Thursday, October 14, 2010

Lore of the Ghost - Tales of Ghosts of the Famous


Hey everyone! Since we started off the week with an interview from author Ursula Bielski about children's experiences with the paranormal we thought we'd end the week with tales from times past. Please find an excerpt from author Brian Haughton's - Lore of The Ghost.

Unlike the vast majority of books on the subject, Lore of the Ghost is not a gazetteer of ghost sightings or a ghost hunter’s manual, but an investigation into human belief in the supernatural and its effect on the nature of ghosts worldwide. Please find an excerpt for your reading pleasure.


Chapter 4—Ghosts of the Famous

From a quick perusal of the literature devoted to hauntings it is obvious that it is the spirits of famous people, more than any other class of ghost, that have had the habit of returning from beyond the grave to visit the places and people they loved in life. These particularly restless specters include English kings and queens, American presidents, and Hollywood movie stars. But are reports of such illustrious ghosts really more prevalent than those of, for example, run-of-the-mill servant girls or laborers? Or is there some kind of bias either in the reporting of such phantoms or in the expectations and needs of witnesses?

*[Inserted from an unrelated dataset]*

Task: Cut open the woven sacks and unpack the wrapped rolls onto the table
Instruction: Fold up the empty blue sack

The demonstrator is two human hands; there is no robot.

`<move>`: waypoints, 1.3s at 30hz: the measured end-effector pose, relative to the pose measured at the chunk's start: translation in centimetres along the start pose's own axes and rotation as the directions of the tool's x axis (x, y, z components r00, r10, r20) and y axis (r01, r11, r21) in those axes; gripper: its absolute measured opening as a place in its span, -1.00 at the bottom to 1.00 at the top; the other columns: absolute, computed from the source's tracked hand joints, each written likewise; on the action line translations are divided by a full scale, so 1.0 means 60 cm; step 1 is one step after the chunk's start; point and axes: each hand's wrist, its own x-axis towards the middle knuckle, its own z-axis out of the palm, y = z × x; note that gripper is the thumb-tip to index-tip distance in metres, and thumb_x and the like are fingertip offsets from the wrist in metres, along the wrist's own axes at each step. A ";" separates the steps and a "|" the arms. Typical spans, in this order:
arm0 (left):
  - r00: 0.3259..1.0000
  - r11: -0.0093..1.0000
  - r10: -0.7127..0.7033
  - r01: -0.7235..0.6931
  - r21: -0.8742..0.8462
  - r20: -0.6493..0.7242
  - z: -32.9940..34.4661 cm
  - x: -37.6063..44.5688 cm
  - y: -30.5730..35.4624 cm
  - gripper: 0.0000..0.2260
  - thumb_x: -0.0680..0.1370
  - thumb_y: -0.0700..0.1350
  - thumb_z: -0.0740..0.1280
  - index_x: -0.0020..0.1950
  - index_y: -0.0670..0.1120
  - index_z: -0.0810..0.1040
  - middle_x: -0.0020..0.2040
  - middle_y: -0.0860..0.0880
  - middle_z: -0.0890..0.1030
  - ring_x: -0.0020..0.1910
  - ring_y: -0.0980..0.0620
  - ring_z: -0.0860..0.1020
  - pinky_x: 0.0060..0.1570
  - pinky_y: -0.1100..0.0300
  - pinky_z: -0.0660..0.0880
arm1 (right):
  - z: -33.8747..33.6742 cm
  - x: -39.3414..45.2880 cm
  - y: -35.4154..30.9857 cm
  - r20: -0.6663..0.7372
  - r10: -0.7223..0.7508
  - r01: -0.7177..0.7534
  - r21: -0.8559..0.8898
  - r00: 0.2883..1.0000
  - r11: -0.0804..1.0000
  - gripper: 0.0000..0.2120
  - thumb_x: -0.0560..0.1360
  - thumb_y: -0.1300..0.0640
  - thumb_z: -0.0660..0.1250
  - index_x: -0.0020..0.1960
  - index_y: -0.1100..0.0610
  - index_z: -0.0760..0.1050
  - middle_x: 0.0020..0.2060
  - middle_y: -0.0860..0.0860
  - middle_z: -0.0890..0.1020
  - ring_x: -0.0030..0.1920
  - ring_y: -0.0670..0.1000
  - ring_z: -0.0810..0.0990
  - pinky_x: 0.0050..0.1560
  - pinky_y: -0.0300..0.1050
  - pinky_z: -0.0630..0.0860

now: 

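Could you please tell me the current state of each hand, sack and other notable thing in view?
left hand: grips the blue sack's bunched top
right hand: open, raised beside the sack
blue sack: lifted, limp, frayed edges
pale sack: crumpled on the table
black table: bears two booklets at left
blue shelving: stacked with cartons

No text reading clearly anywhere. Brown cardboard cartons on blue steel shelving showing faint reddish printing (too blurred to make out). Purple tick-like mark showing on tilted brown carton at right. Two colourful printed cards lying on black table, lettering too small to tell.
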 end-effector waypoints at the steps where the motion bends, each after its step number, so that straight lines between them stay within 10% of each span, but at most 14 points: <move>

As far as the United Kingdom is concerned, the wives of King Henry VIII (1491–1547) are probably the most frequently reported of royal ghosts. The former royal residence of Hampton Court Palace, located in the London Borough of Richmond upon Thames, is purportedly haunted by two of Henry VIII’s wives. Jane Seymour was Henry’s third wife (1507/9–1537). She died of septicemia just 12 days after giving birth to the future King Edward VI of England. The ghost of Jane is said to walk, clad in white and carrying a lighted candle, down the stairs and through the Silver Stick Gallery in the Palace. In stark contrast to Jane’s peaceful spirit, is the tragic phantom of Katherine Howard. Katherine Howard was Henry’s fifth wife, and was beheaded for treason and adultery on Tower Green on February 13, 1542, when still only 21 years of age. Katherine’s haunting is a re-enactment of the desperate scene said to have taken place was she was arrested on November 12, 1542. Katherine managed to break away from her guard’s clutches and ran through the gallery to the chapel where Henry was at Mass, screaming his name and pleading for mercy. Her pleas fell on deaf ears, however, and she was taken by the guards and confined to her rooms in Hampton Court to await execution. The sounds of wild shrieking and the desperate beatings of Katherine’s fists against the chapel door were said to echo though the corridors of Hampton Court Palace, until the gallery where this tragic scene took place was reopened in 1918, and the haunting apparently stopped.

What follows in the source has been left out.